T-Cell Depleted Allogeneic Hematopoietic Stem Cell Transplantation with Busulfan, Melphalan, and Fludarabine Conditioning Followed by Post Transplantation Donor Lymphocyte Infusions for Patients with Relapsed Multiple Myeloma and High-Risk Cytogenetics

Abstract 1992

Allogeneic hematopoietic stem cell transplantation (allo HSCT) is a curative therapy for patients (pts) with multiple myeloma, but conventional allo HSCT has been associated with unacceptably high rates of mortality. Non-myeloablative allo HSCT has resulted in high rates of acute and chronic graft-versus-host disease (GvHD) and progression. We report results of a pilot study of 13 pts, using T-cell depleted allo HSCT (allo TCD HSCT) from HLA compatible (matched related = 8, matched unrelated = 3, and mismatched unrelated = 2) donors. All 13 pts had relapsed myeloma within 12 mos following auto HSCT, and 12/13 pts also had high-risk cytogenetics at diagnosis [t(4;14), t(14;16), del17p by FISH and/or del13q by karyotyping]. All pts achieved at least a partial response from preceding chemotherapy or second auto HSCT. Pts underwent allo TCD HSCT with busulfan (0.8mg/kg × 10 doses), melphalan (70mg/m² × 2 days), fludarabine (25mg/m² × 5 days) and rabbit ATG (2.5mg/kg × 2 days). T-cell depletion was performed by positive CD34 selection (Isolex) followed by rosetting with sheep erythrocytes, achieving < 10³CD3+/kg for all grafts. All pts engrafted promptly (median d+11, range d+10 to +12). Pts were eligible to receive low doses of donor lymphocyte infusions (DLI) (5×10e⁵ – 1×10e⁶ CD3+/kg) no earlier than 5mos post allo HSCT.

9/13 pts are alive and now 19–45months (mos) post TCD HSCT. Four pts are in complete remission (CR) at 19, 22, 33 and 39mos following allo TCD HSCT. Two of these pts reentered CR following DLI. Two pts had stable VGPR for 24 and 26mos before progression and reentered VGPR following treatment with Rev/Vel/Dex (RVD) + DLI; they are now 36 and 45mos post TCD HSCT. Two pts with refractory myeloma, who were transplanted with residual 16% and 10% plasma cells in marrow, achieved CR for 8 and 12mos post allo TCD HSCT before they developed progression. Following salvage chemotherapy + DLI, these pts are 20 and 21mos post transplant, respectively. One pt remained in CR for 9mos post TCD HSCT before progression with soft tissues plasmacytomas. With salvage radiation + chemotherapy, the pt is now 20mos post TCD HSCT. The 1 and 2 year probability estimates for overall survival and progression free survival with their 95% confidence intervals are: 1-yr OS 0.69 (95% CI: 0.48, 1.0); 2-yr OS 0.69 (95% CI: 0.48, 1.0); 1-yr PFS 0.46 (95% CI: 0.26, 0.83), 2-yr PFS 0.35 (95% CI: 0.15, 0.78).

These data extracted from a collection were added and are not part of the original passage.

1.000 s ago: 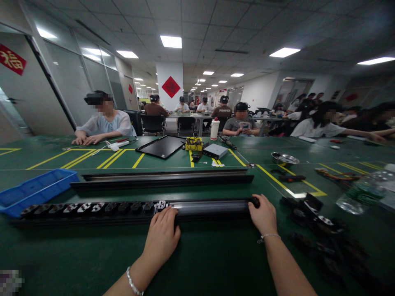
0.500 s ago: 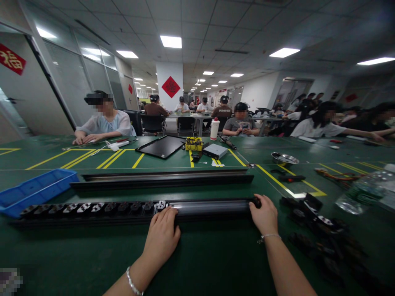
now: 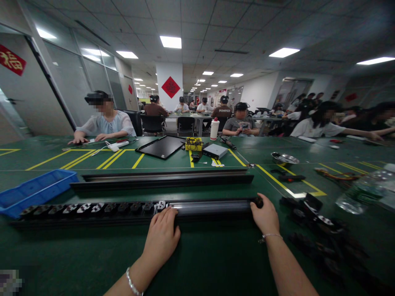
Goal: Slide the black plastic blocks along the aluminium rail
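Note:
A long black metal channel (image 3: 212, 209) lies across the table in front of me. A row of black socket modules (image 3: 83, 208) fills its left half, some with pale metal contacts on top. My left hand (image 3: 163, 230) rests closed over the near edge of the channel, its fingertips beside the rightmost module. At the channel's right end, my right hand (image 3: 266, 218) pinches a small dark piece (image 3: 258, 201) that looks like another socket module; my fingers partly cover it. Whether that piece touches the channel, I cannot tell.
Behind lies a second black channel (image 3: 166, 181). A blue bin (image 3: 40, 189) stands left. Loose black modules (image 3: 321, 226) and a plastic bottle (image 3: 354, 197) lie right. Farther back are a metal bowl (image 3: 285, 158), a dark panel (image 3: 160, 147) and a grey box (image 3: 215, 151). Co-workers sit around.
My right hand has shifted slightly right and up, showing more of the dark piece. My left hand stays put. The co-worker at the left has moved their hands apart.

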Motion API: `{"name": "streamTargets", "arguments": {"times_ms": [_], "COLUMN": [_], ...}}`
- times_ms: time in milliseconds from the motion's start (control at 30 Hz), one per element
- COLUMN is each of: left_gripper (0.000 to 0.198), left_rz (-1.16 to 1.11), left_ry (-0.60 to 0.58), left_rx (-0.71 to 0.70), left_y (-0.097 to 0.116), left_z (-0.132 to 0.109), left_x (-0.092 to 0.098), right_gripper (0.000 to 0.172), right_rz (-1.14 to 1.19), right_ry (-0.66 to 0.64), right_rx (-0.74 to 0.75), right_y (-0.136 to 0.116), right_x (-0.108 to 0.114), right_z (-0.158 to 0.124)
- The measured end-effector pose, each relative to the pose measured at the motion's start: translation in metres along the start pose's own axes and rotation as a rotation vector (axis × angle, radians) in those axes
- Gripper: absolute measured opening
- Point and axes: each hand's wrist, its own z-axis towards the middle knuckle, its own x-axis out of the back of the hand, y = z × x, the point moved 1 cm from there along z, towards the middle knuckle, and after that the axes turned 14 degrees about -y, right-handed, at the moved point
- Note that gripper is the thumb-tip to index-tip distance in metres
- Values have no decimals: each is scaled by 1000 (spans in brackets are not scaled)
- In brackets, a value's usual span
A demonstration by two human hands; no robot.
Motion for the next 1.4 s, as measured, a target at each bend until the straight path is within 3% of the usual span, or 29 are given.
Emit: {"name": "streamTargets", "arguments": {"times_ms": [967,1400], "left_gripper": [36,36], "left_rz": [-2,5], "left_ry": [9,6], "left_rx": [2,-1], "left_y": [0,-2], "left_z": [0,0], "left_x": [0,-3], "right_gripper": [48,48], "right_rz": [-31,-20], "right_ry": [-30,-72], "right_rx": [-53,-158], "right_y": [2,-1], "right_x": [4,11], "right_z": [3,3]}}
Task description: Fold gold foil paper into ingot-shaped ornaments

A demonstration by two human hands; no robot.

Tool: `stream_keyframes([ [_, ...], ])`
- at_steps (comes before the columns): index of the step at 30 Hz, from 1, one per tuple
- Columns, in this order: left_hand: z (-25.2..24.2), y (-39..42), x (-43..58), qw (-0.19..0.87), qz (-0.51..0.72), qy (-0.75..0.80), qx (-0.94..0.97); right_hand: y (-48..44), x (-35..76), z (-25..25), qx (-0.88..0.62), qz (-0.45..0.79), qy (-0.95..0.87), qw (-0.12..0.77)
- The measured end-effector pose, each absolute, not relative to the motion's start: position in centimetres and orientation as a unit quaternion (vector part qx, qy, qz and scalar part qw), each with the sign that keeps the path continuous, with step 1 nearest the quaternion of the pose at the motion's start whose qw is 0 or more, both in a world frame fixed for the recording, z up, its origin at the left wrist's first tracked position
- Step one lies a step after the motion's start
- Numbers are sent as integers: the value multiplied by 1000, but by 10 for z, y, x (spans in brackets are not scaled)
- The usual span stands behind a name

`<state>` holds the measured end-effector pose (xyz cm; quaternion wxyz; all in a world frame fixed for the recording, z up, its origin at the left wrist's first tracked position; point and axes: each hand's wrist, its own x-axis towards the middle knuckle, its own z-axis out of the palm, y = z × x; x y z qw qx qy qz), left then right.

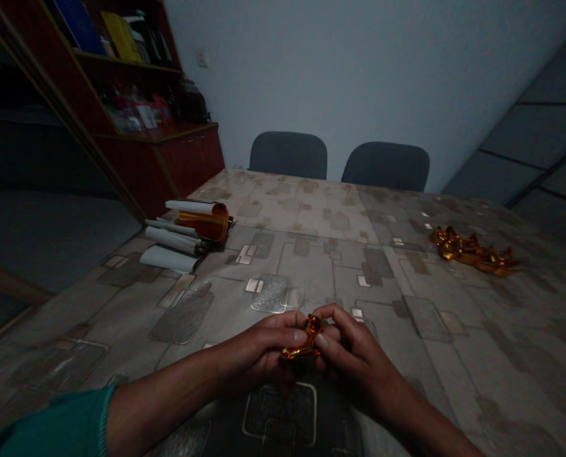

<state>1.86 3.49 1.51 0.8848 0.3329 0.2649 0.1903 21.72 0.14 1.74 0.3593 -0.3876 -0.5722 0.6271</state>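
My left hand and my right hand meet at the near middle of the table. Both pinch a small piece of shiny gold foil between fingers and thumbs. The foil is crumpled and partly hidden by my fingers. A teal sleeve covers my left forearm.
Rolled sheets of gold and white foil lie at the table's left edge. A pile of folded gold foil pieces sits at the right. Two grey chairs stand at the far side. A red-brown shelf unit stands at the left.
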Motion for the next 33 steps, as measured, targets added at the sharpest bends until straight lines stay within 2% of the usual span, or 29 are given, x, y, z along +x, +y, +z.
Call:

12/13 pts were without signs of GvHD, but one pt had possible superimposed gut GvHD following fulminant C diff colitis. Four pts died early post TCD HSCT (between 2–6 mos), due to oseltamivir-resistant H1N1 infection (N=1); respiratory failure secondary to infection of unknown etiology (N=1), status epilepticus (N=1), and acute cerebral hemorrhage (N=1).

In summary, these results demonstrate that long-lasting disease control can be achieved with TCD HSCT in pts with multiply relapsed and refractory myeloma including those with high-risk cytogenetics. Administration of calculated, low dose donor lymphocyte infusions can induce complete remission without inducing GvHD. Pts who failed to respond to standard chemotherapy pretransplant responded to reuse of this therapy post TCD HSCT. Based on these results, we are performing a phase II clinical trial at Memorial Sloan-Kettering Cancer Center for pts with relapsed multiple myeloma following auto SCT who had high-risk cytogenetics at diagnosis or at relapse as well as for patients with high-risk cytogenetics in the upfront setting following preceding auto SCT.